Common Genetic Birth Disorders
Most children are born healthy but some have birth disorders. It’s better to be aware of the symptoms so that they can be corrected at the earliest.
Spina Bifida
The back bone protects the spinal cord. Some times it doesn’t close completely during the prenatal development and leaves a gap. If the gap is small then it’s not a serious issue but if it’s large then could cause paralysis and other serious problems.
Some times the spinal cord itself would be protruding. Although exact cause is yet to be figured out, heredity and nutrition like inadequate folic acid in the mother’s diet are cited as the possible reasons. To reduce the chances of this disease, pregnant women and those planning for a baby are recommended to intake folic acid supplements. All women would be tested for spina bifida during pregnancy by ultra sound. If they are found positive, then a surgery would be performed on the baby in the utero to rectify the problem.
Tay Sachs Disease
This is a disease caused by deficiency in enzyme. This is a very rare disease and seen more commonly in Jews from Central and Eastern Europe. It’s genetic, i.e. only if the both the parents of the child have the gene for the disease then the child could possess it.
So those people with ethnic background as specified should get tested for the gene before going in for the child. Also, it can be detected in the utero via amniocentesis. Unfortunately, it can be detected in child at birth but only several months later. By this time the fatty deposits clog cells and prevent the baby’s nervous system from working. This would make the child to regress developmentally and result in death.
Down Syndrome
A child is said to have Down Syndrome when he/she possess certain set of symptoms to indicate some degree of mental retardation. Those children affected by down syndrome have a distinct set of facial features, a large tongue and a short neck.

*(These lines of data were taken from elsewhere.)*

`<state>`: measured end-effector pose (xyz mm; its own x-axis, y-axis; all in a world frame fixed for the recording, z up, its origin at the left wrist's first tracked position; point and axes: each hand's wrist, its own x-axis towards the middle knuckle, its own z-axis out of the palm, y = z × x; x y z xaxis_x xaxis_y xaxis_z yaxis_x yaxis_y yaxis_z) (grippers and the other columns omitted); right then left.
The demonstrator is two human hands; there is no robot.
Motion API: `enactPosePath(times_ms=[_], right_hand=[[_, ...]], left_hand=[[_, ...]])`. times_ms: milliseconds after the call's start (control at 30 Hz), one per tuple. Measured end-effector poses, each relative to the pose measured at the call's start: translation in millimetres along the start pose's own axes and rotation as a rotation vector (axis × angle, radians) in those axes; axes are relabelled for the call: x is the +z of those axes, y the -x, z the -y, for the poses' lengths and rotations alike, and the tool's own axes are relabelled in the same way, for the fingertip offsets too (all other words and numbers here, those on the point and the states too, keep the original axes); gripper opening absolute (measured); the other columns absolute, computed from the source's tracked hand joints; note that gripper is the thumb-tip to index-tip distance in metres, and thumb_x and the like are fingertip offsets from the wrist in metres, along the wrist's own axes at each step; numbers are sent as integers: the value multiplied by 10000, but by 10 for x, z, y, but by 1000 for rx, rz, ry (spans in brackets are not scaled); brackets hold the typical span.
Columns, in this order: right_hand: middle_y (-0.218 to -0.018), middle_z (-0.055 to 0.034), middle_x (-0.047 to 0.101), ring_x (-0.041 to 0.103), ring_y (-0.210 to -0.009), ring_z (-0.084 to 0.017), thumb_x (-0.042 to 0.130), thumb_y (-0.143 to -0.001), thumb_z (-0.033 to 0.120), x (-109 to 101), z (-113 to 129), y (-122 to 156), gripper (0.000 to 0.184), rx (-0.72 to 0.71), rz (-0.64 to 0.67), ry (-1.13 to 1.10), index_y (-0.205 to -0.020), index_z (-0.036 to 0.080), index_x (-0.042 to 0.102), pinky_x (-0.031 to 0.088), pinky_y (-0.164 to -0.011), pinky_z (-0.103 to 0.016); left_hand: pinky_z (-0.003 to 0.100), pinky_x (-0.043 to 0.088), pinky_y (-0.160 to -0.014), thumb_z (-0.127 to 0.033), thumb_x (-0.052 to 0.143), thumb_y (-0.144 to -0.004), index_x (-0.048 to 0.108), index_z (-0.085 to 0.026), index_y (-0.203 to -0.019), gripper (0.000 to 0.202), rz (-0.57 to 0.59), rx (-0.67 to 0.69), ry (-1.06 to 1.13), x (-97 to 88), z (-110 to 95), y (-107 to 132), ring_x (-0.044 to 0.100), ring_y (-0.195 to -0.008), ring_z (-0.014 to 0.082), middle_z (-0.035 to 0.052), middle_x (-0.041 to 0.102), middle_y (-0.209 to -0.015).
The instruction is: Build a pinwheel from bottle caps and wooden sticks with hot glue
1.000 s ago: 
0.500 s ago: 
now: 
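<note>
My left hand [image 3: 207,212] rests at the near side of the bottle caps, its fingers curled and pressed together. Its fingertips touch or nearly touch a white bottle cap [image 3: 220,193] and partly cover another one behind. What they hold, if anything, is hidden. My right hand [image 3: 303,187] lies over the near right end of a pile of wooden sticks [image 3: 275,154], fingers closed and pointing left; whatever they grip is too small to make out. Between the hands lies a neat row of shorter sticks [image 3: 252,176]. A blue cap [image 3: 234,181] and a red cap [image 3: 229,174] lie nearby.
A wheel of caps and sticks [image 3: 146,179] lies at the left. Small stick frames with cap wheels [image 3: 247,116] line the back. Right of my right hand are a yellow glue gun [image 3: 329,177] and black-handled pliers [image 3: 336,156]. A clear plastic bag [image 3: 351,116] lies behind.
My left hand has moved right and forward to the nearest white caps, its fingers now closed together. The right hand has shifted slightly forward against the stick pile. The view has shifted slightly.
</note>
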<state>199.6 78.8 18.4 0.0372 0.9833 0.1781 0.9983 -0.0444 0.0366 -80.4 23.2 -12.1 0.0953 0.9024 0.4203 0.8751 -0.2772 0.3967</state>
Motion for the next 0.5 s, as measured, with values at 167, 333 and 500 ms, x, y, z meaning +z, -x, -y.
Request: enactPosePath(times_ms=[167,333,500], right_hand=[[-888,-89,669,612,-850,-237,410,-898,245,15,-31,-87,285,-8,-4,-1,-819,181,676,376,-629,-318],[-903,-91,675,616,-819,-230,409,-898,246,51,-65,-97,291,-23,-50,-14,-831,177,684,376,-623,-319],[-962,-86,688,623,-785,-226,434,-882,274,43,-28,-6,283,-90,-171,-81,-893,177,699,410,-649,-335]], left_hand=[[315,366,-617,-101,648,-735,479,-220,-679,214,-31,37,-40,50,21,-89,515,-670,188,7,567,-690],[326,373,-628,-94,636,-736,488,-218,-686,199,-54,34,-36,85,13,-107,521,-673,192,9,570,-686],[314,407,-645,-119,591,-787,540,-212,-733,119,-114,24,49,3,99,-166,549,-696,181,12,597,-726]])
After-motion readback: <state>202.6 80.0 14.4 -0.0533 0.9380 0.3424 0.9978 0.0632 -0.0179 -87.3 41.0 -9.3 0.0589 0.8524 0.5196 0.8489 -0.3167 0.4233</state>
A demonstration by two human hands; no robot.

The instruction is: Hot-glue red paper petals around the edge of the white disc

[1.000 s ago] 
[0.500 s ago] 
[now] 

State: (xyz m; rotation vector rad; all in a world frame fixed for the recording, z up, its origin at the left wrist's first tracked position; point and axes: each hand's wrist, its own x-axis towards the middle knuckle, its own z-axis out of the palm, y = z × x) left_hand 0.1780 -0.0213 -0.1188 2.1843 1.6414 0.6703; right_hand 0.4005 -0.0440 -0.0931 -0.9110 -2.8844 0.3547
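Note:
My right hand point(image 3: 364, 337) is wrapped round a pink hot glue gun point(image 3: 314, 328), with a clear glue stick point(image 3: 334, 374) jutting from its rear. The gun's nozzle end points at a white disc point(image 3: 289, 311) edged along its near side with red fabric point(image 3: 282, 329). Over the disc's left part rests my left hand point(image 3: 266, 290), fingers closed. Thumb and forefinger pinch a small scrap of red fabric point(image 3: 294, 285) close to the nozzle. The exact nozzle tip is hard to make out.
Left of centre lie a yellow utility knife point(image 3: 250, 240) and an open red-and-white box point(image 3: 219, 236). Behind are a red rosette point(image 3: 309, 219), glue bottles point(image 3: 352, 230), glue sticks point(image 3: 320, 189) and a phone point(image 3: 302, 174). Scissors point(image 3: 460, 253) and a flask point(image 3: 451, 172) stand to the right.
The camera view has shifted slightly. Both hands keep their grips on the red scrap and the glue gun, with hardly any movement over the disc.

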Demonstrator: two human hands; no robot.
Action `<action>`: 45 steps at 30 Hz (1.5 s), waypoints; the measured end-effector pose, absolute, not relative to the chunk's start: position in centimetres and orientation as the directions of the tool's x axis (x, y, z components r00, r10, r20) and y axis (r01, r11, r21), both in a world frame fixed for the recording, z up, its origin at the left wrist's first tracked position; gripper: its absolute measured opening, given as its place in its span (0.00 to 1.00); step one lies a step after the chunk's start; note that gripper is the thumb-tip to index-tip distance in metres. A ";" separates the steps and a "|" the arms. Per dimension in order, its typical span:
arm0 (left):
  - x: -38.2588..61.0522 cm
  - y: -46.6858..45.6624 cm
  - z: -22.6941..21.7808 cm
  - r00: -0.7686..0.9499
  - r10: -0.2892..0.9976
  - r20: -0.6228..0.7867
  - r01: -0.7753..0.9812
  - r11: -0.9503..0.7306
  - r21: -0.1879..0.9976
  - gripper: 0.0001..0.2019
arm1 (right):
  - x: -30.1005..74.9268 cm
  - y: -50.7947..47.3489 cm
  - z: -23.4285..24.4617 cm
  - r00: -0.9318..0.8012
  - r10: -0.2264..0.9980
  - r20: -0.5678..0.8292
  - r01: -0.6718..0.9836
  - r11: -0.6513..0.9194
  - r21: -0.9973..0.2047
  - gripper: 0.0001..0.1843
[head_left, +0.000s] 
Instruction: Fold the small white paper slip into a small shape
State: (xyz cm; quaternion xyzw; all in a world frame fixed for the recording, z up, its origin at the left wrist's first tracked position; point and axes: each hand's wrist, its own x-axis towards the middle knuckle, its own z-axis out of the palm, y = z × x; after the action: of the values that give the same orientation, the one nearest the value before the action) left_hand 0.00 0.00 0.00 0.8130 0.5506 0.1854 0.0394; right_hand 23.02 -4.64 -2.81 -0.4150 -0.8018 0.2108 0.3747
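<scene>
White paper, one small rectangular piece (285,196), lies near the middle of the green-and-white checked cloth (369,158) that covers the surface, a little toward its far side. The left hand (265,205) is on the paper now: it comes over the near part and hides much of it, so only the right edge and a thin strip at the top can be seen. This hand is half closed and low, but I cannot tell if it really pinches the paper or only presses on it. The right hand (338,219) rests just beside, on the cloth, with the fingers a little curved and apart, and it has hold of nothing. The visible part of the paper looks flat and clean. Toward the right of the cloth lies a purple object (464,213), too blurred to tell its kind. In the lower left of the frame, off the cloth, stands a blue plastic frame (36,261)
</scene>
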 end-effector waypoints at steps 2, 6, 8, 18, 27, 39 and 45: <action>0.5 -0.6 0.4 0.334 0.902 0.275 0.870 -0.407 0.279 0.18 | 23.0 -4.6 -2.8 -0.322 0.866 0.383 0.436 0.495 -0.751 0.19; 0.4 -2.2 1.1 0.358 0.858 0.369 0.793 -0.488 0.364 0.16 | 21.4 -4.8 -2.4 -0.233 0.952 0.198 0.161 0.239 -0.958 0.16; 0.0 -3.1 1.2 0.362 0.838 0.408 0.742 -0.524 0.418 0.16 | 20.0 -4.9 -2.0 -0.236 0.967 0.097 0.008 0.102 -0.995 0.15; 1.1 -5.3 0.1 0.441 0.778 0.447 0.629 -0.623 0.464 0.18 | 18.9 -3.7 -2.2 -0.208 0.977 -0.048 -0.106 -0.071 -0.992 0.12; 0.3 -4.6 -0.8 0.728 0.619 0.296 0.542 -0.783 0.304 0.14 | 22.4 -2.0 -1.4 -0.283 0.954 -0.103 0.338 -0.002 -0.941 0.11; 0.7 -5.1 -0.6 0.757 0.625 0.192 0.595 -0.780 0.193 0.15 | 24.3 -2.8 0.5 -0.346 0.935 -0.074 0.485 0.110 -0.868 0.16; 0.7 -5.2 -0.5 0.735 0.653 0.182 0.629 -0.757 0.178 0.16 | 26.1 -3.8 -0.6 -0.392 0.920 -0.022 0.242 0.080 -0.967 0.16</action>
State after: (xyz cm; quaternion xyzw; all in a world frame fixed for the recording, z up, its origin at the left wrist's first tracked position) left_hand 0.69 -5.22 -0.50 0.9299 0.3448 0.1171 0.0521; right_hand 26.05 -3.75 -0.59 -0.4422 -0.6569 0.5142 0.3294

The degree of mental retardation varies from one Down Syndrome child to another. While some children may be highly functional others may require constant care. Studies say it occurs in one every 1300 babies born in US. It’s caused by an extra chromosome coming from the mother or father. The chances are high if one of the siblings of the baby has birth disorder and the mother is over 35 years of age. It can be detected via amniocentesis and it’s a recommended test for all pregnant women over 35 years of age.